Von der Schulbank in die Arrestzelle

Am Ufer der Weser entwenden die Angehörigen der nun als „Bande“ auftretenden Jungs aus den herumliegenden Kleidungsstücken von im Fluss Badenden Geld, zunächst acht Mark. Hurrelmann: „Ganz klar. Ein krimineller Akt!“ Vierzehn Jahre alt. Strafmündig. Er schildert das Klopfen an der Klassenzimmertür und im Herzen, die erschienenen Beamten der Kriminalpolizei, die einberufene Lehrerkonferenz und die Reaktionen seiner Eltern. Vier Wochenendarreste in der Zelle eines richtigen Gefängnisses mit morgendlich ausgegebenem Haferschleim, mittags Erbsensuppe und am Abend Wasser und trocken Brot.
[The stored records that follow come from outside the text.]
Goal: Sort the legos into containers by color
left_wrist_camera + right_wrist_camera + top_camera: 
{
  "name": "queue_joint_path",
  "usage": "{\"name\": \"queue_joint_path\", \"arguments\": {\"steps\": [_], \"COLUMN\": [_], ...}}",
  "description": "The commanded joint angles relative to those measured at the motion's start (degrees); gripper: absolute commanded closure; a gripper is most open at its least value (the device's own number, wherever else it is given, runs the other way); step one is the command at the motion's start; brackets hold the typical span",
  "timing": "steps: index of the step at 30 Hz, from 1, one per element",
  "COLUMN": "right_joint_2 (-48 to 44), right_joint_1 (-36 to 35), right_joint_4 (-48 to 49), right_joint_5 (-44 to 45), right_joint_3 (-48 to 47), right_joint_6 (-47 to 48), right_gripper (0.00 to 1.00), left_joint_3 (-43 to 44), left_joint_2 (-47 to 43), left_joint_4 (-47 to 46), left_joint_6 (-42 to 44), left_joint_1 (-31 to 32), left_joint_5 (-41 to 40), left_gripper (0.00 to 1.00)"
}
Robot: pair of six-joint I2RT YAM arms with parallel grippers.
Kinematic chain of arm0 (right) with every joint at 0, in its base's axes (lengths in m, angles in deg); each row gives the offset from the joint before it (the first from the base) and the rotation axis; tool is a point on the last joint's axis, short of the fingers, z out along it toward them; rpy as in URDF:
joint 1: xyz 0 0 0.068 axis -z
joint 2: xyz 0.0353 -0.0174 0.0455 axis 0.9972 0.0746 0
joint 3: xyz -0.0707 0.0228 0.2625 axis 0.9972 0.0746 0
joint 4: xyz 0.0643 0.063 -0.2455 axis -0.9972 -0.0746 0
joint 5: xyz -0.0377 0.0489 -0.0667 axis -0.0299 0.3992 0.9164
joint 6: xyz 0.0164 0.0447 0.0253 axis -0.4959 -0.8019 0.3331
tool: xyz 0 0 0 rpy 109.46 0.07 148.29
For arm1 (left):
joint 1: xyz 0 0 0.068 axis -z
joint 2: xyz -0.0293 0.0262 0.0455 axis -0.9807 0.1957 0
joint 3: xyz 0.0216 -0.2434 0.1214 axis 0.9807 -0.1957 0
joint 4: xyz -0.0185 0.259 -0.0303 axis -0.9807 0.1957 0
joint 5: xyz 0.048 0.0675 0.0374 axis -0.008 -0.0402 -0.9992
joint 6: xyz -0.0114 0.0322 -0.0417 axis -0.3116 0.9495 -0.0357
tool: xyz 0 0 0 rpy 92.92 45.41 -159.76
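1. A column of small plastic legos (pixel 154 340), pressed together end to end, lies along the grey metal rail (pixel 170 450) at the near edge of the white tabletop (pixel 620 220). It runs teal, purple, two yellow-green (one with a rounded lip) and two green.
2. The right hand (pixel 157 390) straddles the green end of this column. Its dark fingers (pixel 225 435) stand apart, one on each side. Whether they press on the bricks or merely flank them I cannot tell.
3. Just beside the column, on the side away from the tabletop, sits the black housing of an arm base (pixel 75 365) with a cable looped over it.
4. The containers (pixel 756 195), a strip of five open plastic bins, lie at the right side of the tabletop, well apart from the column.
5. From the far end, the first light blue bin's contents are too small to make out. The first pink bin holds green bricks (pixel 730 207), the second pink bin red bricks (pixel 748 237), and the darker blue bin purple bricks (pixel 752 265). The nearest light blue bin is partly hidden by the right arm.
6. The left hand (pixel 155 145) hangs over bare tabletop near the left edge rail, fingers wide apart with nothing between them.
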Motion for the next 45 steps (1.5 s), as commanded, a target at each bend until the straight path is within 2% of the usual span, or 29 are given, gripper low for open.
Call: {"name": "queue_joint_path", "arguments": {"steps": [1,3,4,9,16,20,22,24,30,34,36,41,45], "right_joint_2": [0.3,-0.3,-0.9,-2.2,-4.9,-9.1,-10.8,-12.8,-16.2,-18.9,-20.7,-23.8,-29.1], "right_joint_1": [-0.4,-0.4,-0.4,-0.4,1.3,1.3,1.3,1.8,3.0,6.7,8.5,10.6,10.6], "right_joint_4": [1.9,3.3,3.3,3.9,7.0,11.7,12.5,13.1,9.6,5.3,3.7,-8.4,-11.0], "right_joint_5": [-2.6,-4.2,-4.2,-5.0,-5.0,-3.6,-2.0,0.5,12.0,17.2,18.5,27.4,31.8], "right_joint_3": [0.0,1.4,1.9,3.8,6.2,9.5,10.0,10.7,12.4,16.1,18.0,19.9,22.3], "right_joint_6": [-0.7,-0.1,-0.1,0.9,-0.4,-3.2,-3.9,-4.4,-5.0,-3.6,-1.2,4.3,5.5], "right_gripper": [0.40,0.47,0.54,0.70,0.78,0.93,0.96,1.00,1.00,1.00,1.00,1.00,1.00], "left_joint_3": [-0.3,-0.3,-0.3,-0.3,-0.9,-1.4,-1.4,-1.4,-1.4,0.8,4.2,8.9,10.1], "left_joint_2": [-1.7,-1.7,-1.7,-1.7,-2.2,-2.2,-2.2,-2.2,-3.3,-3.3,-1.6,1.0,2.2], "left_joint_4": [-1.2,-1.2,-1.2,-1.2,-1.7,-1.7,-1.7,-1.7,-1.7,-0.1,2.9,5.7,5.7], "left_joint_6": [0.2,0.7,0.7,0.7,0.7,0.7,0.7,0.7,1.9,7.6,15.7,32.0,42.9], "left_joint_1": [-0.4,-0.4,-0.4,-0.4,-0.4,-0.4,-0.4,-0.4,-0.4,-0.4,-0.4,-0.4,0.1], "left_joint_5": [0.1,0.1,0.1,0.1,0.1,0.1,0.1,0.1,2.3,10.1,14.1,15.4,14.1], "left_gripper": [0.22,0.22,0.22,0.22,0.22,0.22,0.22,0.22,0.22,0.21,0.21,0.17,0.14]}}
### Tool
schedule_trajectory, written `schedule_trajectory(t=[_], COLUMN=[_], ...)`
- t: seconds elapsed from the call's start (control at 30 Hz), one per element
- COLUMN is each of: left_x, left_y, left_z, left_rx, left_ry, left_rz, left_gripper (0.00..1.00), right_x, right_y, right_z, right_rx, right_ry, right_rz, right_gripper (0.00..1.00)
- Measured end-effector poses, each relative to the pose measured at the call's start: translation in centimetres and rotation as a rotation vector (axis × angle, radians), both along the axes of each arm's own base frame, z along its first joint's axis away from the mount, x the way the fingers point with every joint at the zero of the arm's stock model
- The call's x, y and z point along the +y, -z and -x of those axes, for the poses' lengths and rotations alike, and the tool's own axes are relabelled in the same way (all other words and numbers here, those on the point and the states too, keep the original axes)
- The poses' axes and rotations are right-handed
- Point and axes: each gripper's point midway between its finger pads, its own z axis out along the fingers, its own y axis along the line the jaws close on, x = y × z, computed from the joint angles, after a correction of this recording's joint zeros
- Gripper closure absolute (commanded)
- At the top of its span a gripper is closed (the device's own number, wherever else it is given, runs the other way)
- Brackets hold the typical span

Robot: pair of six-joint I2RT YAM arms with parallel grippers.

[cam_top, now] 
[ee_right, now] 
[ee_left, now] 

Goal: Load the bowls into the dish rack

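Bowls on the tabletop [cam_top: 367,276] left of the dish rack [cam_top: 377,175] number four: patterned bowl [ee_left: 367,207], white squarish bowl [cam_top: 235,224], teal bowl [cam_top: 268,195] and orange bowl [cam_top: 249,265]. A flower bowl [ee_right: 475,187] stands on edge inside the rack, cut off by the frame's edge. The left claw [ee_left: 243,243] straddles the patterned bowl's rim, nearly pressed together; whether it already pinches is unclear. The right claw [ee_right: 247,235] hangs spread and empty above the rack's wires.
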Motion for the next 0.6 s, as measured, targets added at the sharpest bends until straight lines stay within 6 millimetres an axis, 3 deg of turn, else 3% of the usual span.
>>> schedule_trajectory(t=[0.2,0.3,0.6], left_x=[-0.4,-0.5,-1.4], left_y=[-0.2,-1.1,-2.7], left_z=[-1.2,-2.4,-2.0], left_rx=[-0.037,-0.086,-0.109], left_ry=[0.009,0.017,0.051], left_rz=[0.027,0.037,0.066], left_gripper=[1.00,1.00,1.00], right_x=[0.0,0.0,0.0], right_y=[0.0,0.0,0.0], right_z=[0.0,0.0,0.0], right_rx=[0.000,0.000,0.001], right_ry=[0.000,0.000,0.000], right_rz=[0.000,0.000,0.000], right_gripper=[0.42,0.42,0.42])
Von allen öffentlichen Schulen des Landes Niedersachsen verwiesen. Die Prognose: Schiefe Bahn!? Der heute 74jährige, ein Mann, der in der Welt herumgekommen ist, hat diese Bilder an seine Kindheit und Jugend nicht vergessen. Und deshalb bleibt es sein unausgesprochenes Herzensanliegen an alle, die mit Erziehung zu tun haben, die Entwicklung von Kindern und Jugendlichen individuell zu fördern. Ganz nebenbei wird dabei auch klar: Es bedarf immer Menschen, die zuhören, hinsehen und Neuanfänge, eine zweite Chance, ermöglichen. Dass sich diese Chance gelohnt hat und dass sie im Gegenzug auch von dem jungen Klaus H. durch eigene Anstrengung ergriffen wurde, zeigt die erfolgreiche Karriere von Prof. Hurrelmann.  Ein Schüler sagt im Anschluss: „Ich hatte am Anfang erwartet, das wird so ein trockener Vortrag. Aber das war richtig gut“. Und so kann der heute 74-jährige Senior, der im Herzen sichtbar Junior geblieben ist, auf die Frage einer Schülerin: „Wie fühlen Sie sich eigentlich dabei, wenn sich tausende von Schülern im Unterricht mit ihren Texten beschäftigen?“ beruhigt und schmunzelnd antworten: „Gut!“ Im Nachgang trägt sich Hurrelmann in das Gästebuch der Schule ein, der er „unter dem Eindruck von höchst engagierten Schülerinnen und Schülern eine große Zukunft“ wünscht.